Problem to solve:
A line-by-line copy of the material below is required.

####################

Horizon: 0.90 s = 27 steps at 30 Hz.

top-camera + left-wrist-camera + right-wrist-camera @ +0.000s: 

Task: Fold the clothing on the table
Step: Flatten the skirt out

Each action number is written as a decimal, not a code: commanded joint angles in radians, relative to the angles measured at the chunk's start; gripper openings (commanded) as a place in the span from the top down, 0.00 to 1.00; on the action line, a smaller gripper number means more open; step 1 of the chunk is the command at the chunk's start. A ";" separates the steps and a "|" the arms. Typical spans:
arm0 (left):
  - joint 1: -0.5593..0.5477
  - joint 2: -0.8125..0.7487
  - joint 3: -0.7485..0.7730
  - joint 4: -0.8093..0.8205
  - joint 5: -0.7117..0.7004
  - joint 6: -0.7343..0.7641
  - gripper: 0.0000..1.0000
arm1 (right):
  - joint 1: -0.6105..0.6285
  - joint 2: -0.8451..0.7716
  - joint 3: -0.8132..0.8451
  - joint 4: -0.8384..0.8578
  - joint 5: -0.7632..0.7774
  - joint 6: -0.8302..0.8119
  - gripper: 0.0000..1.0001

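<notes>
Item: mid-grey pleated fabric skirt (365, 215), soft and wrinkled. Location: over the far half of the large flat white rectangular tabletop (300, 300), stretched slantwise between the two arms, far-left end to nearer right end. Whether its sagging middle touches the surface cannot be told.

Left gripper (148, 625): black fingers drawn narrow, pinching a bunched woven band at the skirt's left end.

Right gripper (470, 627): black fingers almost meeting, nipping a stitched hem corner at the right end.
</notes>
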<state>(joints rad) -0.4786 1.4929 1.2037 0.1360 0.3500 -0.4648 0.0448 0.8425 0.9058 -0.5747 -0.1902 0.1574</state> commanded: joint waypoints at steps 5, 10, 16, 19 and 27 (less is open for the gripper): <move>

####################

Completed task:
Horizon: 0.90 s = 27 steps at 30 Hz.

top-camera + left-wrist-camera + right-wrist-camera @ +0.000s: 

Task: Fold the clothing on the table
Step: Flatten the skirt out

Each action number is written as a decimal, not a code: commanded joint angles in radians, relative to the angles measured at the chunk's start; gripper openings (commanded) as a place in the span from the top down, 0.00 to 1.00; on the action line, a smaller gripper number means more open; step 1 of the chunk is the command at the chunk's start. A ";" separates the steps and a "|" the arms. Typical spans:
arm0 (left):
  - joint 1: -0.5593..0.5477
  - joint 2: -0.8125..0.7487
  - joint 3: -0.7485..0.7730
  - joint 4: -0.8093..0.8205
  - joint 5: -0.7117..0.7004
  - joint 6: -0.7343..0.7641
  - gripper: 0.0000..1.0000
arm1 (right):
  - joint 1: -0.6105..0.6285
  - joint 2: -0.8451..0.7716
  - joint 3: -0.8132..0.8451
  - joint 4: -0.8384..0.8578
  - joint 5: -0.7632..0.7774
  - joint 6: -0.8302..0.8119
  - gripper: 0.0000..1.0001

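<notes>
Item: mid-grey pleated fabric skirt (365, 215), soft and wrinkled. Location: over the far half of the large flat white rectangular tabletop (300, 300), stretched slantwise between the two arms, far-left end to nearer right end. Whether its sagging middle touches the surface cannot be told.

Left gripper (148, 625): black fingers drawn narrow, pinching a bunched woven band at the skirt's left end.

Right gripper (470, 627): black fingers almost meeting, nipping a stitched hem corner at the right end.
</notes>
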<state>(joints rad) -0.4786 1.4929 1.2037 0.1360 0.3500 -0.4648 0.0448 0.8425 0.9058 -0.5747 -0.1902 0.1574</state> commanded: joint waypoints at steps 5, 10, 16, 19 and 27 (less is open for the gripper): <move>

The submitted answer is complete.